Complex is additive: LinalgScalar methods on f64conj(), re(), modulus() — are #[inline] identity functions, fully erased by the compiler. Complex support adds zero code to real-valued paths.

In-Place Algorithms

Decompositions operate in-place on &mut impl MatrixMut<T>. This avoids:

  • Allocator/storage traits (nalgebra's approach)
  • Cloning the input (scipy's approach)
  • Extra indirection through trait objects

The pattern:

pub fn cholesky_in_place<T: LinalgScalar>(
    a: &mut impl MatrixMut<T>,
) -> Result<(), LinalgError> {
    // modifies a in-place: a → L (lower triangular factor)
}

Wrapper structs (CholeskyDecomposition, etc.) own the modified matrix and provide solve(), inverse(), det() as convenience methods.

SIMD Dispatch

SIMD is selected at monomorphization time via TypeId:

pub fn dot_dispatch<T: Scalar>(a: &[T], b: &[T]) -> T {
    use core::any::TypeId;
    if TypeId::of::<T>() == TypeId::of::<f64>() {
        // SAFETY: we just verified T = f64
        unsafe { f64_dot(transmute(a), transmute(b)) as T }
    } else if TypeId::of::<T>() == TypeId::of::<f32>() {
        unsafe { f32_dot(transmute(a), transmute(b)) as T }
    } else {
        scalar_dot(a, b)  // generic fallback for integers, complex, etc.
    }
}

The TypeId check is a compile-time constant — dead branches are eliminated by LLVM at monomorphization. For integer T, the entire SIMD path compiles away; for f64, only the f64 path remains.

The Scalar trait has a 'static bound (required by TypeId). This is backwards-compatible — all scalar types are 'static.

DynMatrix Storage

DynMatrix<T> uses Vec<T> in column-major order: element (row, col) is at index col * nrows + row.
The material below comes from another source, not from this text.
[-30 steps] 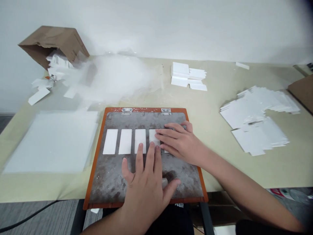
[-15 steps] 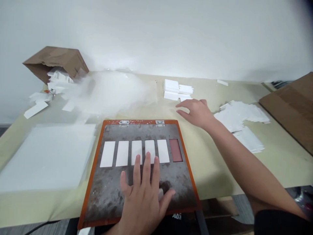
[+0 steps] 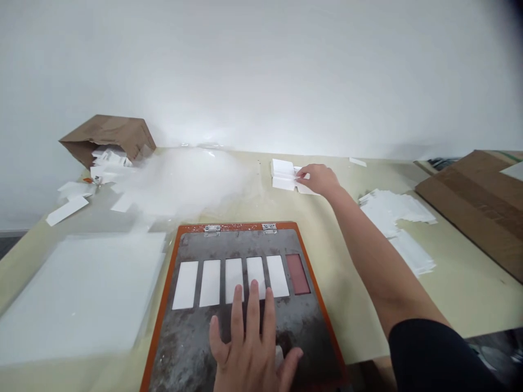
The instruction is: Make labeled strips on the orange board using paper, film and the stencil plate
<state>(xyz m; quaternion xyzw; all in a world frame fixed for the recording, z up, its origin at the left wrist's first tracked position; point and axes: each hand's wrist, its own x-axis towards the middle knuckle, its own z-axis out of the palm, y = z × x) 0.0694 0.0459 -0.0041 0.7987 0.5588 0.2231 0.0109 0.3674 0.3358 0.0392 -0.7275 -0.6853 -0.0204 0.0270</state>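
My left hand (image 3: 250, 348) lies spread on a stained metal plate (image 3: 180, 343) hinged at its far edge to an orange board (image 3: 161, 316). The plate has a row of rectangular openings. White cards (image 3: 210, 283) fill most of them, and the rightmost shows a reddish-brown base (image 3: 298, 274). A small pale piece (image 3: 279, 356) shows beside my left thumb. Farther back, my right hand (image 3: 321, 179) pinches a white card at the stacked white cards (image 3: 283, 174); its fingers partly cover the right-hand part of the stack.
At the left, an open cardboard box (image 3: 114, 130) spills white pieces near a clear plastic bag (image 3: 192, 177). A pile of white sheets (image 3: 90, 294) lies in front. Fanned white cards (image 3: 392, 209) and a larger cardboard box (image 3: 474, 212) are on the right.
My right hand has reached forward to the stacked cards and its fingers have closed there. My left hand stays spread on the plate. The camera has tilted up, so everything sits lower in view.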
Implementing MatrixRef/MatrixMut means all decomposition free functions work automatically, with no duplicate code.

DynVector is a newtype wrapper around DynMatrix that enforces the single-column invariant and provides single-index access.

Avoiding Unstable Features

numeris uses only stable Rust (MSRV 1.70). Constraints:

  • generic_const_exprs is unstable → no [T; M*N] flat storage
  • min_const_generics (stable since 1.51) → [[T; M]; N] two-level storage works
  • core::arch intrinsics for SIMD are stable on aarch64 and x86_64

num-traits Integration

numeris uses num-traits with default-features = false for generic numeric bounds. This avoids pulling in std through num-traits in no-std mode. Key traits used:

  • Zero, One — additive/multiplicative identity
  • Num — basic arithmetic (Scalar bound)
  • Float — transcendentals, sqrt, sin, etc. (FloatScalar bound)

When std is enabled, Float delegates to the system's hardware libm. Without std, it uses libm's software implementations via the libm feature.